--- Data shown Enclosed Below ---
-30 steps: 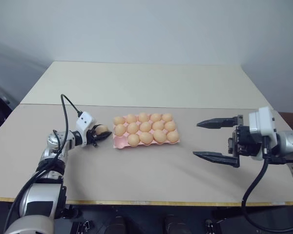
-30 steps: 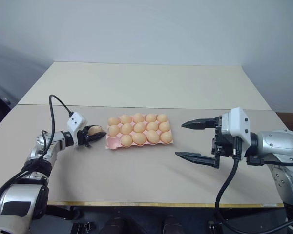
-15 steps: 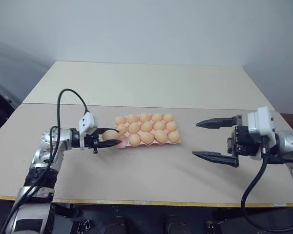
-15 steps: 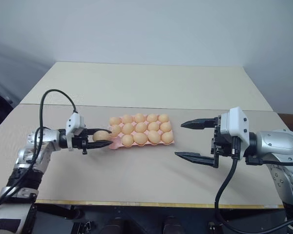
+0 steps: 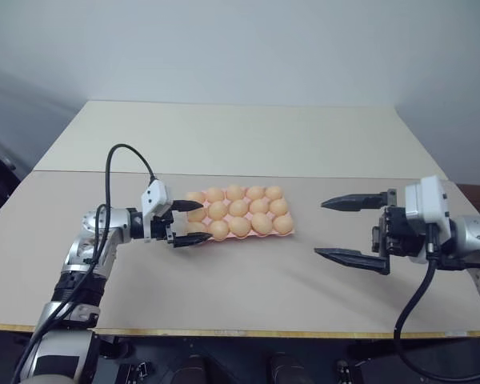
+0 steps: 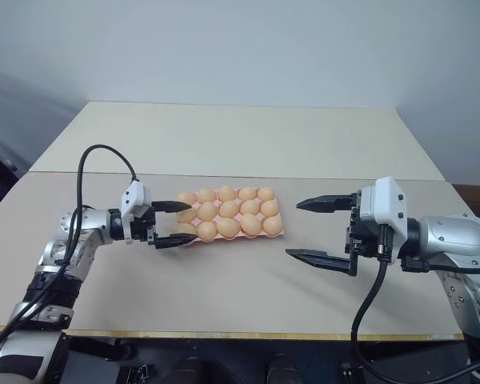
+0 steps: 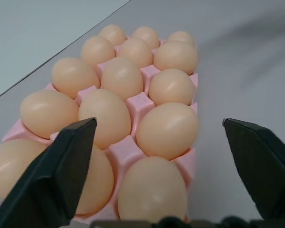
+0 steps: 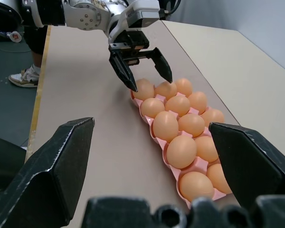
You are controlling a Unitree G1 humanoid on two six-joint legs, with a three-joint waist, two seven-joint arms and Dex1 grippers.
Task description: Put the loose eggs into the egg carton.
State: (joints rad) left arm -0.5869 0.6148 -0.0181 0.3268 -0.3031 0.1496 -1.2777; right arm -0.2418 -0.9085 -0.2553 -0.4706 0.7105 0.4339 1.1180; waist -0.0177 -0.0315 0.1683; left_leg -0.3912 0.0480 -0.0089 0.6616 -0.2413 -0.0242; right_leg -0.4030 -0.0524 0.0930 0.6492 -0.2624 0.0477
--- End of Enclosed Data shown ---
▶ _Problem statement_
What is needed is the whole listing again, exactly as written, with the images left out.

▶ _Result for this task_
-30 steps: 
-30 steps: 
-15 steps: 
-15 steps: 
+0 steps: 
+0 steps: 
+0 steps: 
+0 steps: 
You are controlling a Unitree G1 humanoid on two six-joint legs, with a three-joint waist, two seven-joint arms and Dex1 grippers.
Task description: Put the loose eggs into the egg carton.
State: (joints rad) left arm -0.5869 0.6148 -0.0181 0.3268 -0.3031 0.1496 -1.2777; right arm -0.2418 -0.9085 -0.2553 -0.4706 0.7105 0.4339 1.1180; waist -0.0177 -0.0315 0.1683; left_leg -0.3912 0.0480 -0.0089 0.6616 -0.2413 -0.0242; right_leg -0.4030 -0.0524 0.0930 0.6492 -0.2624 0.0477

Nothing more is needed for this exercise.